EXERCISE INSTRUCTIONS:
Print the whole listing below again, exactly as given.

DATA:

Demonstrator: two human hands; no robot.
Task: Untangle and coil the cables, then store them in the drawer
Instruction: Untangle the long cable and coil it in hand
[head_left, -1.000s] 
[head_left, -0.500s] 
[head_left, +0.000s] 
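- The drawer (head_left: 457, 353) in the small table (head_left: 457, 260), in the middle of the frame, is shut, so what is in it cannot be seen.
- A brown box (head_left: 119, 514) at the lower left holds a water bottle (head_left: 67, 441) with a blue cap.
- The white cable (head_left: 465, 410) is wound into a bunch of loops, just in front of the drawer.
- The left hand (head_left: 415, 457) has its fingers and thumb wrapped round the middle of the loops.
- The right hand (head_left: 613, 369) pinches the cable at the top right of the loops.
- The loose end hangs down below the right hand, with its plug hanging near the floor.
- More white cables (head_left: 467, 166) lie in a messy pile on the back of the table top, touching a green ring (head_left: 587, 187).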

OUTPUT FOR THIS EXERCISE:
Demonstrator: two human hands; no robot.
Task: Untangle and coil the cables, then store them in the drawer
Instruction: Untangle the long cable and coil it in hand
[head_left, -1.000s] 
[head_left, -0.500s] 
[head_left, +0.000s] 
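- The drawer (head_left: 457, 353) in the small table (head_left: 457, 260), in the middle of the frame, is shut, so what is in it cannot be seen.
- A brown box (head_left: 119, 514) at the lower left holds a water bottle (head_left: 67, 441) with a blue cap.
- The white cable (head_left: 465, 410) is wound into a bunch of loops, just in front of the drawer.
- The left hand (head_left: 415, 457) has its fingers and thumb wrapped round the middle of the loops.
- The right hand (head_left: 613, 369) pinches the cable at the top right of the loops.
- The loose end hangs down below the right hand, with its plug hanging near the floor.
- More white cables (head_left: 467, 166) lie in a messy pile on the back of the table top, touching a green ring (head_left: 587, 187).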

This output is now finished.